* [GOAL OF THE EXERCISE]
Over all lines in the data below, count those holding "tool" and give only the result.

Stored records:
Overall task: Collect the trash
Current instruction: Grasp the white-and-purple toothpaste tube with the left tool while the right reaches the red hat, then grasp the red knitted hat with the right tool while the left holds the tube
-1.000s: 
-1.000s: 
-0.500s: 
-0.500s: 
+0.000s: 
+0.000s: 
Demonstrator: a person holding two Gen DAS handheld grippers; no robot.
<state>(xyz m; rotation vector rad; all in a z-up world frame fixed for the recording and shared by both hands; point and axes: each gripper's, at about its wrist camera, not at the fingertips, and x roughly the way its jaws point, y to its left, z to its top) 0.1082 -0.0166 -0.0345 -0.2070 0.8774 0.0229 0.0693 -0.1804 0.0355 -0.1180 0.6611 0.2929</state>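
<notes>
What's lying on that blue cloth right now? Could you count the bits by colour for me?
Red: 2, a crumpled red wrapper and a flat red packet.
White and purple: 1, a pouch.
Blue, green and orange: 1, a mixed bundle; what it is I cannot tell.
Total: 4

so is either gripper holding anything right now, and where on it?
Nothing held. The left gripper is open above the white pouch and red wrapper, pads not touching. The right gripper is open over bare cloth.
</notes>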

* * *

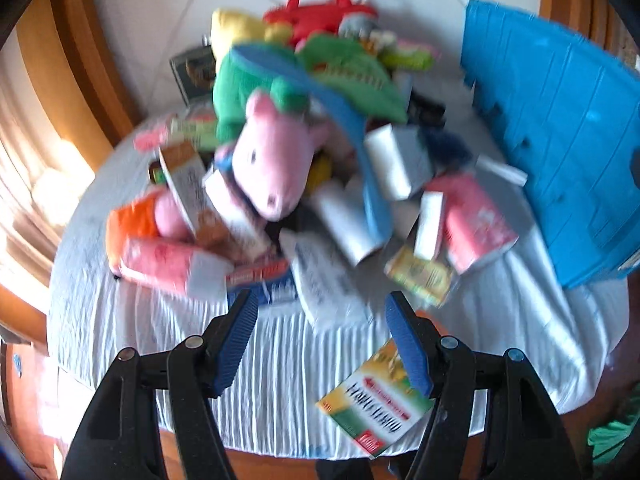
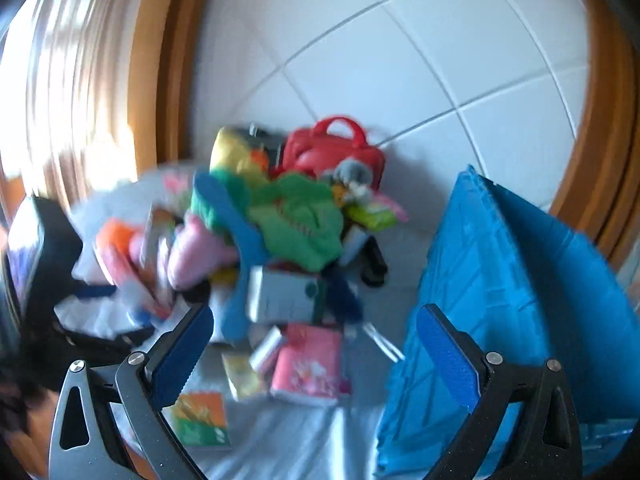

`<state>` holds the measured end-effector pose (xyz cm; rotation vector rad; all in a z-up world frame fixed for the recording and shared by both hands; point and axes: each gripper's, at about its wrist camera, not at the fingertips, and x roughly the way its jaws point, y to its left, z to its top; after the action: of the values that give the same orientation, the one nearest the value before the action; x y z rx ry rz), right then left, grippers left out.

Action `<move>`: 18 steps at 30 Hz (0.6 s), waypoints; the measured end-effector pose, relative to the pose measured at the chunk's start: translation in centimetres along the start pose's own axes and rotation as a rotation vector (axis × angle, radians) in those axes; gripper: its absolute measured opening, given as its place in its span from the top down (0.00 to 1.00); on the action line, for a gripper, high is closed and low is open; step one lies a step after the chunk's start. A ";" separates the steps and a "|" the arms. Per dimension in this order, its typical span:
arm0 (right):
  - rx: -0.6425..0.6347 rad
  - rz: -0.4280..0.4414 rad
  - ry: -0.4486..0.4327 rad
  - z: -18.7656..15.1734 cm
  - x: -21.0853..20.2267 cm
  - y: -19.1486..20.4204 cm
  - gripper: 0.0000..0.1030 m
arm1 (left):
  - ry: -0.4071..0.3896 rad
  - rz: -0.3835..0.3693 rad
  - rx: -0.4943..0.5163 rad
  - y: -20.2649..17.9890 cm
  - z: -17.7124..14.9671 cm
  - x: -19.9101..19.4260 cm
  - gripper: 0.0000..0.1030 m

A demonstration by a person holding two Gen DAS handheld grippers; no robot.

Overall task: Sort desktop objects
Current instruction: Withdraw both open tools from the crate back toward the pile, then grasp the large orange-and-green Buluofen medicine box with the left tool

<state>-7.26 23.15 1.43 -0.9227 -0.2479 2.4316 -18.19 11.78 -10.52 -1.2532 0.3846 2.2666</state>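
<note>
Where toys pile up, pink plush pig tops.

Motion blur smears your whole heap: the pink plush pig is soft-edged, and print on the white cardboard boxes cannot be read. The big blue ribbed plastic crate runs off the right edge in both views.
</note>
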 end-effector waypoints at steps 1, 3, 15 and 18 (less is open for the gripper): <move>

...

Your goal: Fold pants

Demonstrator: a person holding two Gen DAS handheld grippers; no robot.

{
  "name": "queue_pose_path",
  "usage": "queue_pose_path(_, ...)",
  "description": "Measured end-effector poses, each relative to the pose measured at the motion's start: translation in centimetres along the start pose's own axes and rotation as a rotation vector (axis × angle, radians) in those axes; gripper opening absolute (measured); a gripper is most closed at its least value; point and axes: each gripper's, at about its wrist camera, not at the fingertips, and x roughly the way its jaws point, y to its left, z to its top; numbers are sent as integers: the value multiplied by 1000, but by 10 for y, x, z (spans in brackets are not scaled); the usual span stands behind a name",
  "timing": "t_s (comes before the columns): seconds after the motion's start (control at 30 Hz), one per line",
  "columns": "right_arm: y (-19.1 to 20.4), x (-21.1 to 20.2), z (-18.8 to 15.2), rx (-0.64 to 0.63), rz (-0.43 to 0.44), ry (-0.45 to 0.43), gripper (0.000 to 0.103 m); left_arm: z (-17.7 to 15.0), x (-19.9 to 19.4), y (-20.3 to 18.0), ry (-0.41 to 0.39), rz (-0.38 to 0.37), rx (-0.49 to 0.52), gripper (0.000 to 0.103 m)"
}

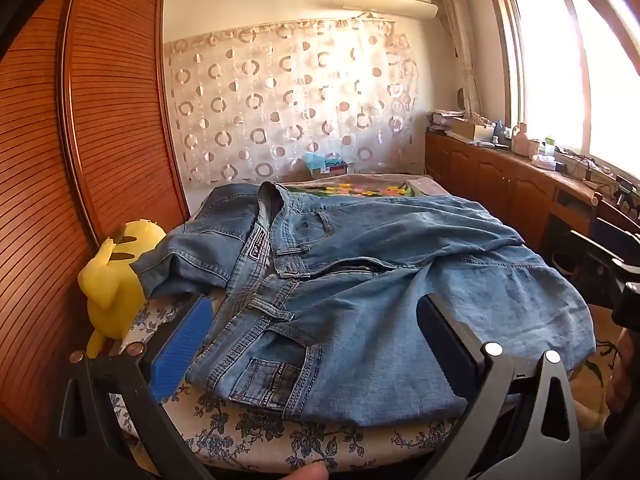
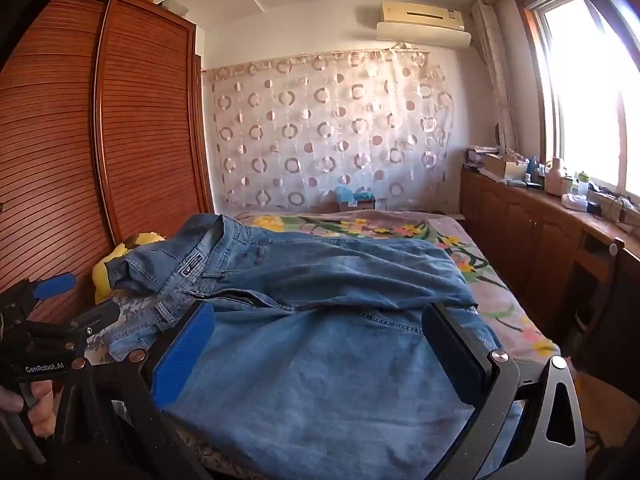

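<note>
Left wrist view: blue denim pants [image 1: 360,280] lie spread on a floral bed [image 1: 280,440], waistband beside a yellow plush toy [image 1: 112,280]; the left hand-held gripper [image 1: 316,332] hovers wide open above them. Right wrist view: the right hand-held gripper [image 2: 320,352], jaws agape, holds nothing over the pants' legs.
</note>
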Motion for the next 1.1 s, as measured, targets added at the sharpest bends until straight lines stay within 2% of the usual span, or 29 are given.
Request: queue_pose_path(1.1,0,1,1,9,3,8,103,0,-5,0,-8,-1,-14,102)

* [THE ANSWER]
2